| ABOUT THIS EXERCISE |
Would you please output only the lines from the one containing "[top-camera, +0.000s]" through the end of the entries below, exactly as written?
<<<<
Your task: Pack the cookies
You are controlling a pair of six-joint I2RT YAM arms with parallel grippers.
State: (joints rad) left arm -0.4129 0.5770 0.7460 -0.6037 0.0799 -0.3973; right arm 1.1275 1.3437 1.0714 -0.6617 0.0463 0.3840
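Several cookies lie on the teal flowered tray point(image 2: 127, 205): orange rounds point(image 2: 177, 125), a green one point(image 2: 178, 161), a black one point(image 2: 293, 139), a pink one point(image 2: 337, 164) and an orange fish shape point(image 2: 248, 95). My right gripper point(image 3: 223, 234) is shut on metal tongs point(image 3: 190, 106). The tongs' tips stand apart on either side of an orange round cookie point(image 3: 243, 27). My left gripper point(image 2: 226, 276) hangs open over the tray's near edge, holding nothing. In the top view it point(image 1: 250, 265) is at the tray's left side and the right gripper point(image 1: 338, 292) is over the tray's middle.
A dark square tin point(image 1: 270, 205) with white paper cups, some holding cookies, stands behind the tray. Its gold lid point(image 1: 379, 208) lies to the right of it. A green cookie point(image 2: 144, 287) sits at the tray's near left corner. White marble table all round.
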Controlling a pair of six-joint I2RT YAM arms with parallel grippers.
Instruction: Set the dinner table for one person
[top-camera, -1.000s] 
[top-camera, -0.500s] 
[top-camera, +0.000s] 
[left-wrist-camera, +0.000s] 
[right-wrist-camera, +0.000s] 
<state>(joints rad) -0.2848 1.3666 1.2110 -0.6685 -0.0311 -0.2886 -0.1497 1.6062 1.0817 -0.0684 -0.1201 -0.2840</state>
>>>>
| ANSWER TO THE EXERCISE |
[top-camera, +0.000s] 
[left-wrist-camera, +0.000s] 
[right-wrist-camera, +0.000s] 
<state>(joints rad) -0.2848 1.3666 1.2110 -0.6685 -0.0311 -0.2886 -0.1497 1.6062 1.0817 -0.0684 -0.1201 -0.2840</state>

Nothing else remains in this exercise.